Problem details:
Look below for the lines from the one with "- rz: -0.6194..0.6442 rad" to the one with "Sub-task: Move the", and copy exactly those lines, both ends included.
Records for the exercise Block Start
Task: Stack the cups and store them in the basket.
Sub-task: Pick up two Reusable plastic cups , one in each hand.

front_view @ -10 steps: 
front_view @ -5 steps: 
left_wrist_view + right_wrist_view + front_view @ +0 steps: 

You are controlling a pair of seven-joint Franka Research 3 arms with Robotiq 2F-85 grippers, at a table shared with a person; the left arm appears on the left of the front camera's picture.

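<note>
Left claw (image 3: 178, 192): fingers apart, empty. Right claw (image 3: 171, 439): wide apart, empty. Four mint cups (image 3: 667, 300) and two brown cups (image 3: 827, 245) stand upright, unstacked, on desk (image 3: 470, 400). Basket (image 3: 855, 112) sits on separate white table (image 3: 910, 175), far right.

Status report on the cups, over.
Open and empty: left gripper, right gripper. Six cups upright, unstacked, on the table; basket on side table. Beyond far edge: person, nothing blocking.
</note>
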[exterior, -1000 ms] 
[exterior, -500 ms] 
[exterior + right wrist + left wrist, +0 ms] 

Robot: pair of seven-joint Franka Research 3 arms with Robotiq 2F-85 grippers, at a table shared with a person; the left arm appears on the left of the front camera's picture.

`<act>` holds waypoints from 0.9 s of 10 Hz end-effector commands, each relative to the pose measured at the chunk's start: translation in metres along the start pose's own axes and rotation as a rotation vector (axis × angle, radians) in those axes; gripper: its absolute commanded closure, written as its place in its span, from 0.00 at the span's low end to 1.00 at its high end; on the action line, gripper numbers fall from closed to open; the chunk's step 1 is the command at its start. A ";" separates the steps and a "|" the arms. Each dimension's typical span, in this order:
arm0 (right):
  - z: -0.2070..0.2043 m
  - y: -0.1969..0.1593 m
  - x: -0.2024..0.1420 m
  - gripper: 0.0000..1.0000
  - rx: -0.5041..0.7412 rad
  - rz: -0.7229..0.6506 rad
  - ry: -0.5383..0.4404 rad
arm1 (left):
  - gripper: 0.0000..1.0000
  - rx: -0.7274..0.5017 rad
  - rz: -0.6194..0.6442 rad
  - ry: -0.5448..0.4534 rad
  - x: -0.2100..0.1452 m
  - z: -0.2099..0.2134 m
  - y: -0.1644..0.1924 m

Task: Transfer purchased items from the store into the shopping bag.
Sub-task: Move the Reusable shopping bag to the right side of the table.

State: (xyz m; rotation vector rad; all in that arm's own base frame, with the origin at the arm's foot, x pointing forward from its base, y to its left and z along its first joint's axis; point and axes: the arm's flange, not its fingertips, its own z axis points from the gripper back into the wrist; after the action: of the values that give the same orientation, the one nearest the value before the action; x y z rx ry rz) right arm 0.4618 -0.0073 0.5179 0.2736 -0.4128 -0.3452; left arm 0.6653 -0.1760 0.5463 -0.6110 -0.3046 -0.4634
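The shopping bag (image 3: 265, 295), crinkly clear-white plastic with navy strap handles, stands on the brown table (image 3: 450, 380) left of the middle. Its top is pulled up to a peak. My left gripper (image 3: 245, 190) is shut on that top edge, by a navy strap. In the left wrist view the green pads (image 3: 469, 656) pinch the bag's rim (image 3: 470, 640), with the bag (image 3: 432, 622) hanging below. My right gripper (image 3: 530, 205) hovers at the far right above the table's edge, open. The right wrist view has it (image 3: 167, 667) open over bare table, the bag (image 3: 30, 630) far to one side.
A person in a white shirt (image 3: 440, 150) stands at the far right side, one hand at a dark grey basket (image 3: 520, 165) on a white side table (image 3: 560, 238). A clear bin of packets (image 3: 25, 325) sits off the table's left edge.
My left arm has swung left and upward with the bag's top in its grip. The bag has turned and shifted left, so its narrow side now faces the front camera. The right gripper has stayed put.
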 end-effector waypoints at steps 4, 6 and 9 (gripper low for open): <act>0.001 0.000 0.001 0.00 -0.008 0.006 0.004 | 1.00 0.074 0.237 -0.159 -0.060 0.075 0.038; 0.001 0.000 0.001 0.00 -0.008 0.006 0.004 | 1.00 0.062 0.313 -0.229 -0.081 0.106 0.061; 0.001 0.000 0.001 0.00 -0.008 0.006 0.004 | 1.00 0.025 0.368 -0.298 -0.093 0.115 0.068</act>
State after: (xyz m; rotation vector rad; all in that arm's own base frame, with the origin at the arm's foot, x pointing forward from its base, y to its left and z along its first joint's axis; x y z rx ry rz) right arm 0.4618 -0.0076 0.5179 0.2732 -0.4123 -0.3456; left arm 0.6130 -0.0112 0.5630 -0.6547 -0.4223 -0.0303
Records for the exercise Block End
Expected output:
  - rz: -0.6194..0.6442 rad
  - ry: -0.5448..0.4534 rad
  - x: -0.2100..0.1452 m
  - z: -0.2099..0.2134 m
  - y: -0.1644..0.1924 m

Task: Transfer purchased items from the store into the shopping bag.
Sub-task: Move the Reusable shopping bag to the right side of the table.

That concludes the answer to the exercise.